BEGIN Data
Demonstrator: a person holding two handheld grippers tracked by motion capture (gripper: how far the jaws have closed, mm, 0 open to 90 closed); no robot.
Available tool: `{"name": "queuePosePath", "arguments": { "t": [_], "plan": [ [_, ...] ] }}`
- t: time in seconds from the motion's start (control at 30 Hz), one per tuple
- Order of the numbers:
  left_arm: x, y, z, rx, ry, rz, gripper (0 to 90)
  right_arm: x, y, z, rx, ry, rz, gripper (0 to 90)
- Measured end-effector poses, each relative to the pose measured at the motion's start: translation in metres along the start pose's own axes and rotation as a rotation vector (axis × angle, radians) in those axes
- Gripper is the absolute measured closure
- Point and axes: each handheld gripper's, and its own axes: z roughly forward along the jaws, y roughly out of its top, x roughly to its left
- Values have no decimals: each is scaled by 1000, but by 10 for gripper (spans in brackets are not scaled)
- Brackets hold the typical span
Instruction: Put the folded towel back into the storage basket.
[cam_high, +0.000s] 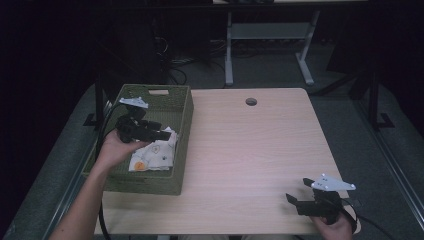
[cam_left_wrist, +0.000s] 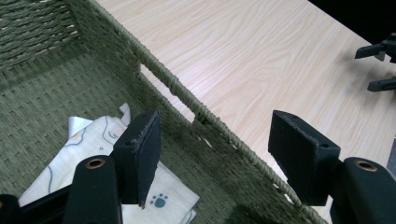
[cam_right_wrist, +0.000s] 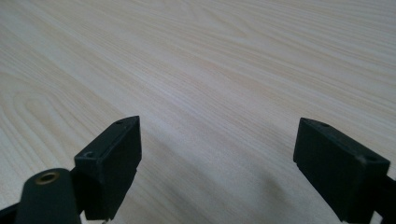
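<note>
A green woven basket (cam_high: 182, 120) stands on the left part of the wooden table (cam_high: 250, 150). Inside it lies a folded white cloth (cam_high: 152, 155) with small printed figures, among them a blue paw (cam_left_wrist: 159, 201). My left gripper (cam_high: 162, 134) hovers over the basket, open and holding nothing; in the left gripper view its jaws straddle the basket's right wall (cam_left_wrist: 210, 121) with the cloth (cam_left_wrist: 93, 140) below the left jaw. My right gripper (cam_high: 295, 199) rests near the table's front right corner, open, above bare wood (cam_right_wrist: 210, 93); it also appears far off (cam_left_wrist: 380, 65).
A round cable hole (cam_high: 251, 101) sits near the table's far edge. Behind the table, a desk frame with white legs (cam_high: 229, 55) stands on the dark floor. The cable of the left gripper (cam_high: 102, 135) trails down past the basket's left side.
</note>
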Motion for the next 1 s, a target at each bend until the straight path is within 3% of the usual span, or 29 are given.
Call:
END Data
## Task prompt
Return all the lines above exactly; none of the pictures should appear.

## Solution to the exercise
Demonstrator: a person holding two handheld grippers tracked by motion capture (gripper: how far the jaws have closed, mm, 0 open to 90 closed); no robot.
Available tool: `{"name": "queuePosePath", "arguments": { "t": [_], "plan": [ [_, ...] ] }}`
- t: time in seconds from the motion's start (control at 30 Hz), one per tuple
- Order of the numbers:
  left_arm: x, y, z, rx, ry, rz, gripper (0 to 90)
  right_arm: x, y, z, rx, ry, rz, gripper (0 to 90)
- Measured end-effector poses, each relative to the pose measured at the motion's start: translation in metres along the start pose's own axes and rotation as a rotation vector (axis × angle, radians) in those axes
- Gripper is the absolute measured closure
- Point and axes: each handheld gripper's, and its own axes: z roughly forward along the jaws, y roughly out of its top, x roughly to its left
- Values have no decimals: each is scaled by 1000, but by 10 for gripper (spans in brackets are not scaled)
- Brackets hold the typical span
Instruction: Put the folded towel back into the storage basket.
[cam_high, +0.000s] 
[cam_left_wrist, +0.000s] 
[cam_right_wrist, +0.000s] 
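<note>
A green woven basket (cam_high: 182, 120) stands on the left part of the wooden table (cam_high: 250, 150). Inside it lies a folded white cloth (cam_high: 152, 155) with small printed figures, among them a blue paw (cam_left_wrist: 159, 201). My left gripper (cam_high: 162, 134) hovers over the basket, open and holding nothing; in the left gripper view its jaws straddle the basket's right wall (cam_left_wrist: 210, 121) with the cloth (cam_left_wrist: 93, 140) below the left jaw. My right gripper (cam_high: 295, 199) rests near the table's front right corner, open, above bare wood (cam_right_wrist: 210, 93); it also appears far off (cam_left_wrist: 380, 65).
A round cable hole (cam_high: 251, 101) sits near the table's far edge. Behind the table, a desk frame with white legs (cam_high: 229, 55) stands on the dark floor. The cable of the left gripper (cam_high: 102, 135) trails down past the basket's left side.
</note>
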Motion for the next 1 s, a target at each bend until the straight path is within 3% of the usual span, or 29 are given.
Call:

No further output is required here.